In summary, randomized controlled intervention (effectiveness) studies have shown that NRT increases quit rates in pregnant smokers, but one trial raised concerns about safety (which was partially explained by confounding factors). In contrast, randomized placebo-controlled studies have not shown NRT to be efficacious in enhancing quit rates but have shown that NRT compared with placebo increases birth weight and may improve birth outcomes (i.e., decreasing the incidence of low birth weight and preterm delivery). An increase in birth weight in two placebo-controlled studies is clinically significant and requires additional research regarding potential mechanisms. In terms of strength of the evidence, placebo-controlled trials should be given more weight in determining safety and efficacy; however, ultimately it is the effectiveness of a pharmacotherapy in a clinical setting that determines whether it will be a useful adjunctive treatment for smoking cessation.

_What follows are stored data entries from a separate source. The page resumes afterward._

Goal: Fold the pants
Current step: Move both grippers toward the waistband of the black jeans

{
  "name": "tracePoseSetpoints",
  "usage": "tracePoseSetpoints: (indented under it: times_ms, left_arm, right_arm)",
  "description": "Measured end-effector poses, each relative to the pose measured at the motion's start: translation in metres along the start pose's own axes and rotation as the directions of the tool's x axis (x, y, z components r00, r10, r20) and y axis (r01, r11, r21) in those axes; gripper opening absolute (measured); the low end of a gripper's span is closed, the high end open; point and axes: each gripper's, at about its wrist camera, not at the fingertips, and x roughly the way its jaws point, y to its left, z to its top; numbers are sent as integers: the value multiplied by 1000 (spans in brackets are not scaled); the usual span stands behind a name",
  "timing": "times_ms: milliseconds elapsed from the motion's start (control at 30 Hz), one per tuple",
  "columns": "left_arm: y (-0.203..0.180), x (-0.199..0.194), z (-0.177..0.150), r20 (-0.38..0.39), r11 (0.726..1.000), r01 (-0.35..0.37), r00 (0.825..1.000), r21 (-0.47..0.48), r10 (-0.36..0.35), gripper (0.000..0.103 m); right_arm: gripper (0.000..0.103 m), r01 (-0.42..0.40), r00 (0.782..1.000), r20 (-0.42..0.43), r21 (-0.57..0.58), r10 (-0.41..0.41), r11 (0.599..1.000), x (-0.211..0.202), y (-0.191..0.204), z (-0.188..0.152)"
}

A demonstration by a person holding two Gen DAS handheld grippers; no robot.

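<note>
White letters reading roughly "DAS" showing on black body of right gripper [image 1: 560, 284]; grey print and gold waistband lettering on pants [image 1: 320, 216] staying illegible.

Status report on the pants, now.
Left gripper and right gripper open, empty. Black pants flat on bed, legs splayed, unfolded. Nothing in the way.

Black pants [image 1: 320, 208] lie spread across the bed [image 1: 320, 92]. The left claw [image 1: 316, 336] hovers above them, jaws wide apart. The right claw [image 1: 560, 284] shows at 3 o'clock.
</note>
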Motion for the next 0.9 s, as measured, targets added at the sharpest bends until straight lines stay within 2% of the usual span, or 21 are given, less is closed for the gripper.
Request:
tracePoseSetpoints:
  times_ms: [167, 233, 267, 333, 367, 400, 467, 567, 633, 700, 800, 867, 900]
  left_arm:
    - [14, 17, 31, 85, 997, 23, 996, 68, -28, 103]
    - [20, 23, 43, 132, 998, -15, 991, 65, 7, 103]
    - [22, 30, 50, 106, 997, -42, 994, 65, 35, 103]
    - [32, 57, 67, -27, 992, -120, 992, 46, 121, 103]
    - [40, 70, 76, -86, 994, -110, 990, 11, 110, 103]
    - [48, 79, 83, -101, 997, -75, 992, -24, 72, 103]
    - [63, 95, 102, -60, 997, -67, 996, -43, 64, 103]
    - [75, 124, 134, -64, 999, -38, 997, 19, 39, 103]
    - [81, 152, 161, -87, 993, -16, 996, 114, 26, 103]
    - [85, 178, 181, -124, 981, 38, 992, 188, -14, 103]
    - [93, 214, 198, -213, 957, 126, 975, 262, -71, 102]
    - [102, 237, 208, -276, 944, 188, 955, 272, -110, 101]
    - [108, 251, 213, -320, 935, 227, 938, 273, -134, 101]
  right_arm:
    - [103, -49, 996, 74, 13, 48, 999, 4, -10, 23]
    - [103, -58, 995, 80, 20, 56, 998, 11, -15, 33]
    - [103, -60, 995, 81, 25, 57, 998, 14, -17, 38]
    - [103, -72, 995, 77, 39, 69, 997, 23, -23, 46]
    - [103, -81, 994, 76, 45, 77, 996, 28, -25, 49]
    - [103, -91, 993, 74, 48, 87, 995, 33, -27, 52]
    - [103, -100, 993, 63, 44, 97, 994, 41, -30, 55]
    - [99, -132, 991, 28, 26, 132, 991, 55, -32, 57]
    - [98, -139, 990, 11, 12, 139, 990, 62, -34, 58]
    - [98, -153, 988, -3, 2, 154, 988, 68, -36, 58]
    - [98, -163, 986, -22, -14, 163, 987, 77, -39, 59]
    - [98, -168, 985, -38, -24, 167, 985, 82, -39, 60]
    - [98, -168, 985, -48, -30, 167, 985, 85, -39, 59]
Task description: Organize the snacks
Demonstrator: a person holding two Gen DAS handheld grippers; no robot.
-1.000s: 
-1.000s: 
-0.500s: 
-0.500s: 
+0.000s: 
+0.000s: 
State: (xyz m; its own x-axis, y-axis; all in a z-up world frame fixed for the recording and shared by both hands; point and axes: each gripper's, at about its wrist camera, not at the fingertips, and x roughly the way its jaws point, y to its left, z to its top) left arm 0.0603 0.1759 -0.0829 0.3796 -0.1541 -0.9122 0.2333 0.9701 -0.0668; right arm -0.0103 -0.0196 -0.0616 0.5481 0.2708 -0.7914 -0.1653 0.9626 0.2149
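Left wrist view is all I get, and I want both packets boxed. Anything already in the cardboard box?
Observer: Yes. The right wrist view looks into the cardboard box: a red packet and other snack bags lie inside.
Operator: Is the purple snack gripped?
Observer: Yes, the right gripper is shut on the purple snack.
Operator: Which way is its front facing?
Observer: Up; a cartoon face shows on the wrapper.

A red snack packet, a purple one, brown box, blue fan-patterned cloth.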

Demonstrations of the effectiveness but not the efficacy of medications for smoking cessation during pregnancy may be due to (a) the small number of clinical trials in pregnancy, (b) poor treatment compliance in efficacy studies with either the dose (Oncken et al., 2008
) or the duration of treatment (Wisborg et al., 2000
), (c) the wide range of inclusion/exclusion criteria and behavioral treatments between trials, (d) recruitment of participants from clinic settings compared with advertising, which may lend itself better to demonstrations of effectiveness rather than efficacy. The possibility also exists that pharmacotherapy is not effective for smoking cessation during pregnancy; although this would seem unlikely given the strength of data on efficacy of each pharmacotherapy in nonpregnant smokers.